HOW TO COMPLETE THIS TASK: Word for word, output every line of the material below, minus pictures.

THE DATA:
○ ○ ○ ○ ○

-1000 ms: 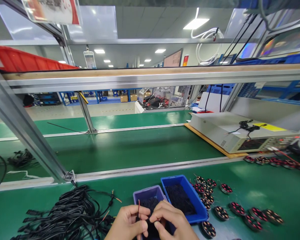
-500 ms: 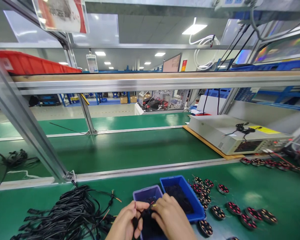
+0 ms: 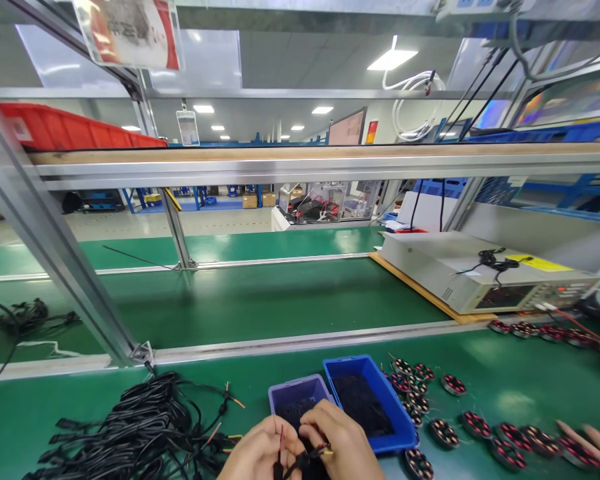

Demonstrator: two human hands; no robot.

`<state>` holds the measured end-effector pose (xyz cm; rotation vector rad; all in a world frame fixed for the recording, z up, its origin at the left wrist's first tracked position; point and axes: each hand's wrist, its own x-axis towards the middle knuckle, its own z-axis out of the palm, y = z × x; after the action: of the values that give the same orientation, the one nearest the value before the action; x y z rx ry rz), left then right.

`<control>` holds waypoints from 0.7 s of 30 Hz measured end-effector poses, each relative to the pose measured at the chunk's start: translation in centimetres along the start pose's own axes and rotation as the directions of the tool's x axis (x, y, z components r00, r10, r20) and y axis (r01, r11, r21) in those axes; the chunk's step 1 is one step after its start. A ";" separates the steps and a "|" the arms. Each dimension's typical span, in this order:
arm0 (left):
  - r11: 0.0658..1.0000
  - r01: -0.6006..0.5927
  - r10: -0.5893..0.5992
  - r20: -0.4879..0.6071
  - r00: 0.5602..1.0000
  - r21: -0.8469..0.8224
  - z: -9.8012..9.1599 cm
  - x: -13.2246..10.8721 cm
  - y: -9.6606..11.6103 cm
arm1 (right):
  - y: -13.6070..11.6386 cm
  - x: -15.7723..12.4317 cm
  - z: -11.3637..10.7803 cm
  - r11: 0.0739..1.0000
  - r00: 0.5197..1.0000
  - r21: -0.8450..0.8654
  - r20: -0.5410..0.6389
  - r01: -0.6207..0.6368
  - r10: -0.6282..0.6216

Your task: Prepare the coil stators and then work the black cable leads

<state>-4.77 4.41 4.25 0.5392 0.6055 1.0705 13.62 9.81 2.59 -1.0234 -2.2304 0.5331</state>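
Note:
My left hand [image 3: 266,448] is closed on a black cable [image 3: 279,471] whose thin red wire end sticks up between the fingers. Close beside it, my right hand [image 3: 344,441] pinches another part of black cable with short yellow wire ends showing at the fingers. Whether both parts belong to one cable is hidden by the hands. Just beyond them stand a purple bin [image 3: 300,390] with small black pieces in it and a blue bin [image 3: 403,427] with dark contents. A pile of black cables [image 3: 130,427] with bare coloured wire ends lies to the left.
Several round motor parts [image 3: 444,432] with copper and red windings lie on the right. Another person's hand [image 3: 597,445] reaches in at the right edge, by one of them. A grey bench instrument [image 3: 480,267] stands behind. A metal post [image 3: 65,220] rises at the left.
My hands have turned the cable, and the red and yellow wire ends now show more plainly. Another person's hand has come in at the right edge. The view has shifted slightly.

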 end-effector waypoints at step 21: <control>0.936 -0.080 0.102 -0.046 0.994 0.343 0.0 -0.3 -0.3 | -2.8 -0.6 0.6 0.630 0.886 0.723 -0.057 -0.282 0.461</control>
<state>-4.68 4.02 4.12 0.8441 0.8365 1.0784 12.02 7.59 3.56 -1.0465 -1.3710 1.2601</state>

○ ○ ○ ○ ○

WRITTEN ANSWER:
-1000 ms: 
-500 ms: 
+0 ms: 

Demonstrator: two human hands; no robot.

`<state>` holds the measured end-effector pose (xyz cm; rotation vector rad; all in a world frame fixed for the recording, z up, its origin at the left wrist's first tracked position; point and axes: each hand's wrist, its own x-axis towards the middle knuckle, its own z-axis out of the palm, y = z × x; after the action: of the values that give the same orientation, the one nearest the value before the action; x y z rx ry rz), left then right.

`<control>` holds waypoints from 0.7 s of 30 Hz measured end-effector poses, each relative to the pose measured at the chunk's start: translation in centimetres along the start pose's own axes and rotation as the directions of the tool's x axis (x, y, z components r00, r10, r20) and y axis (r01, r11, r21) in those axes; the chunk's step 1 is one step after its start. A ";" separates the steps and a "|" the arms. Each dimension's typical span, in this order:
arm0 (left):
  - r11: 0.0658..1.0000
  - r01: -0.6006..0.5927
  - r10: -0.5893..0.5992
  - r20: -0.4879..0.6071
  - r00: 0.5602..1.0000
  - r21: -0.8469..0.8224
  - z: -9.8012..9.1599 cm
  - x: -13.2246..10.8721 cm
  - y: -9.6606..11.6103 cm
arm1 (right):
  - y: -13.6070..11.6386 cm
  - x: -15.7723..12.4317 cm
  - z: -11.3637..10.7803 cm
  - r11: 0.0739..1.0000
  - r00: 0.5197..1.0000
  - r21: -0.8450..0.8654
  - r20: -0.5410..0.6389
  - r01: -0.6207..0.6368
  - r10: -0.6282..0.6216

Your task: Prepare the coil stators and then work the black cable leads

<state>-4.77 4.41 4.25 0.5392 0.6055 1.0705 13.62 9.81 2.59 -1.0234 -2.2304 0.5331</state>
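Note:
My left hand [image 3: 266,448] is closed on a black cable [image 3: 279,471] whose thin red wire end sticks up between the fingers. Close beside it, my right hand [image 3: 344,441] pinches another part of black cable with short yellow wire ends showing at the fingers. Whether both parts belong to one cable is hidden by the hands. Just beyond them stand a purple bin [image 3: 300,390] with small black pieces in it and a blue bin [image 3: 403,427] with dark contents. A pile of black cables [image 3: 130,427] with bare coloured wire ends lies to the left.
Several round motor parts [image 3: 444,432] with copper and red windings lie on the right. Another person's hand [image 3: 597,445] reaches in at the right edge, by one of them. A grey bench instrument [image 3: 480,267] stands behind. A metal post [image 3: 65,220] rises at the left.
My hands have turned the cable, and the red and yellow wire ends now show more plainly. Another person's hand has come in at the right edge. The view has shifted slightly.
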
 end-effector waypoints at step 21: <control>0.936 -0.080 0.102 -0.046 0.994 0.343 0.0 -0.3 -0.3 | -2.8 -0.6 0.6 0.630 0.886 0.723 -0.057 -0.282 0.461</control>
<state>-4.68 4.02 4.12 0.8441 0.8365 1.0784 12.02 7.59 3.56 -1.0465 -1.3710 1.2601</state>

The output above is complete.